Exercise description
Go to the line with "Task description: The" in the material below and copy from there through the line with "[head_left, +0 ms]", exactly. Pictures are not copied.

Information supplied
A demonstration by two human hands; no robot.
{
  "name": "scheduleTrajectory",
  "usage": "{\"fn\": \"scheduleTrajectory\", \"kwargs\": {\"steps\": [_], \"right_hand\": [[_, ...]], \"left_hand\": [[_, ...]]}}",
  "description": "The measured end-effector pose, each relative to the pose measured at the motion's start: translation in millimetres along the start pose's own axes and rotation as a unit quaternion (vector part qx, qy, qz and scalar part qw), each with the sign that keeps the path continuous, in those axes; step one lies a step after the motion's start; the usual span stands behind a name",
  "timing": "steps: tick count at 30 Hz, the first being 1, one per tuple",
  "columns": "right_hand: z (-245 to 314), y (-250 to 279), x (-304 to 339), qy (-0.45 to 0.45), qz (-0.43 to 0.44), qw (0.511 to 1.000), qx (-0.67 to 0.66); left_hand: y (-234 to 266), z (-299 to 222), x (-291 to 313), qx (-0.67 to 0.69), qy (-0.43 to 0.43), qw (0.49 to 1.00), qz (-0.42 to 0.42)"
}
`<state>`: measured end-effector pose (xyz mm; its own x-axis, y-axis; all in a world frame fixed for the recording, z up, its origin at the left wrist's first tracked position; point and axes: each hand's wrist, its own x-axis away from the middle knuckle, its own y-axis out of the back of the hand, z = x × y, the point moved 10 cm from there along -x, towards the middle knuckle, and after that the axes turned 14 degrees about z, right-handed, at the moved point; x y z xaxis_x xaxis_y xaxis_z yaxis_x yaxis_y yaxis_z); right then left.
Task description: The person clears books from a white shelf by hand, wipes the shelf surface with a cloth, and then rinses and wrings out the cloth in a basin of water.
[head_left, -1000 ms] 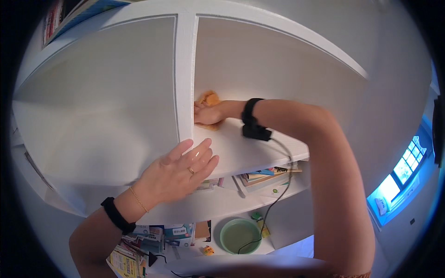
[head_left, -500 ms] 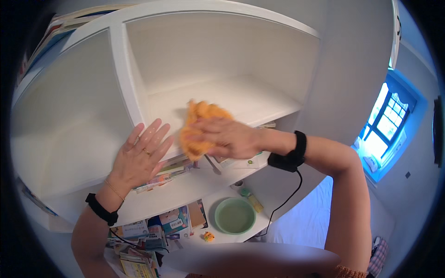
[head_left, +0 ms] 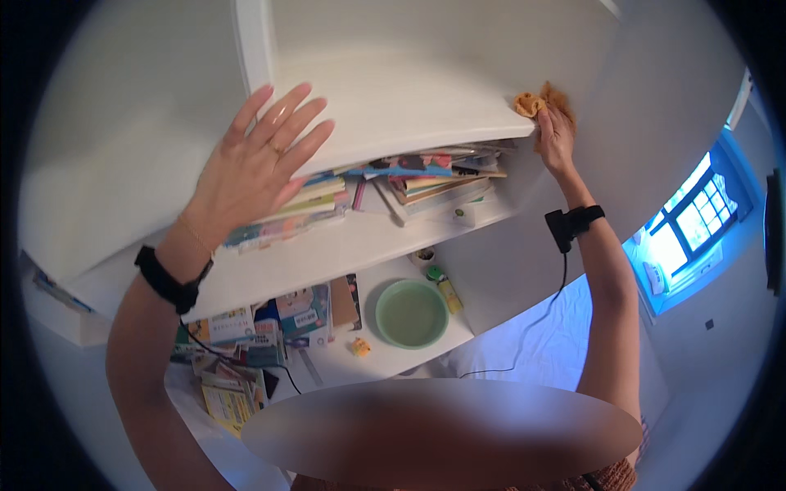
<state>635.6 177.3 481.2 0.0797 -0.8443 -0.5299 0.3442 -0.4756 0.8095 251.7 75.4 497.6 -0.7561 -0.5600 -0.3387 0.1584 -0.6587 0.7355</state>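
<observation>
My right hand (head_left: 557,135) presses a crumpled orange cloth (head_left: 532,102) against the right end of a white shelf board (head_left: 409,123), where the board meets the side panel. My left hand (head_left: 258,168) lies flat with fingers spread on the front edge of the same board, next to the white upright divider (head_left: 252,45). Both wrists wear black bands, and a thin black cable hangs from the right one.
Flat stacks of books (head_left: 409,176) lie on the shelf below. Lower down stand a pale green bowl (head_left: 412,313), small jars (head_left: 426,260), a tiny orange figure (head_left: 359,347) and more books and booklets (head_left: 254,327). A blue-lit window (head_left: 684,217) is at the right.
My right hand has carried the orange cloth from the middle of the shelf out to its right end. My left hand stays flat on the board's front edge.
</observation>
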Motion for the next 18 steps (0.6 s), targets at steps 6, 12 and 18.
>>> {"fn": "scheduleTrajectory", "kwargs": {"steps": [6, 12, 18], "right_hand": [[184, -38, 39, 0.177, -0.208, 0.961, 0.035], [347, -63, 72, 0.263, -0.242, 0.933, -0.047], [331, -56, 79, 0.256, -0.186, 0.928, -0.195]], "left_hand": [[1, 5, 14, -0.03, 0.011, 0.999, -0.026], [35, -6, 33, 0.046, -0.087, 0.985, -0.143], [25, -33, 118, 0.248, 0.007, 0.95, -0.191]]}}
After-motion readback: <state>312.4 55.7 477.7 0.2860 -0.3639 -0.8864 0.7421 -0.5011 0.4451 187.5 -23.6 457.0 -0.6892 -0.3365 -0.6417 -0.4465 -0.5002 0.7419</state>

Finished task
Task description: The person clears books from a white shelf by hand, wipes the shelf surface with a cloth, and then rinses and wrings out the cloth in a basin of water.
[head_left, -1000 ms] 
[head_left, -500 ms] 
[head_left, +0 ms] 

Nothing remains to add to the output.